Title: Dreams of Sleeping Fishes (1/1)
Author: CazQ
Category: V, UST, post-ep for 'all things'
Rating: PG
Spoilers: Heavy for 'all things', slight for 'Lazarus', 'The
Pilot', 'Closure' and the Emily arc.
Summary: "She has dreamed lives and possibilities with
Mulder, as she did with Daniel, but only now is she ready to
dream this one into reality."
Distribution: Yes to Gossamer. Xemplary: no. Anywhere else:
please ask me first.
Disclaimer: I do not own Mulder, Scully or indeed the X-Files,
all of which
belong to CC, 1013 and Fox. I merely play with other people's
toys every now
and again for fun, not profit.
Feedback: cazfic@ymail.com
URL: http://cazq.freeservers.com
Author's note: My thanks to Marasmus, for her reassurances and
immense knowledge of beer <g>, and to Virginia, as ever.
*****
"Our truest life is when we are in our dreams awake."
- Henry David Thoreau
*****
Sitting on the couch that moulds to her body like a gentle
embrace, she listens to Mulder making them tea and thinks about
dreams.
She taps a fingernail idly against the face of her wrist-watch.
She had dreamed entire lives with Daniel before they had even
slept together once. In idle moments, she would slip into these
dreamscaped lives. On trains, waiting for buses, in bed just
before sleep. She would pass time by imagining not just how it
would be to kiss this man, to go to bed with him, but how it
would be to conduct the shabby, tantalising intricacies of an
illicit affair with him. Where they would go to eat dinner so as
to avoid being seen by anyone either of them might know. What
lies she would use to deceive her room-mate when she came home
late at night reeking of sex, adoration and the scent of his
cigar smoke.
Once they were involved, she would imagine how it might come out
into the open, how she would hold herself and how she would
arrange her expression if people knew, the tears and the
messiness.
Her mind always careful, always trying to stay three steps ahead
of the game, dreaming every possible scenario into being in order
to examine it from all angles. She might have been younger, freer,
back then, but she still carried out this kind of risk assessment
before throwing herself off the precipices of life-changing
decisions.
In a way it was like clairvoyancy, this power of imagining,
dreaming so many different life paths into and out of being. She
wonders now if it was a kind of clairvoyancy that tricked her out
of being able to see the world as it really was.

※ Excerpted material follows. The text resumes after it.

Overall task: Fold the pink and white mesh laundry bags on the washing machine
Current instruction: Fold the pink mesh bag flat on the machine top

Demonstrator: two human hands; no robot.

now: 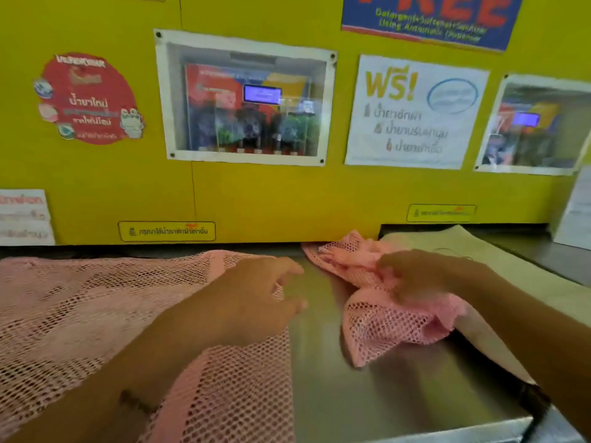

She had not just *considered* spending her whole life with Daniel.
In a way, she did spend lifetimes with him, although he didn't
know it. Such secrets she keeps from the men who've moved across
her life, always holding certain cards close to her chest.
She dreamed lives with him in other ways too. In the early days
of their relationship she had extraordinarily vivid dreams,
almost every night. She would wake from a night of dreaming him
more exhausted than when she went to sleep, a slow grind of ache
at the back of her skull. There was one dream she had again and
again. Years later, it still visited her, when he was gone from
her life, when she was with Jack, and even during the early X-files
years when Mulder was slowly but surely annexing that area of her
life where she had always kept her lovers.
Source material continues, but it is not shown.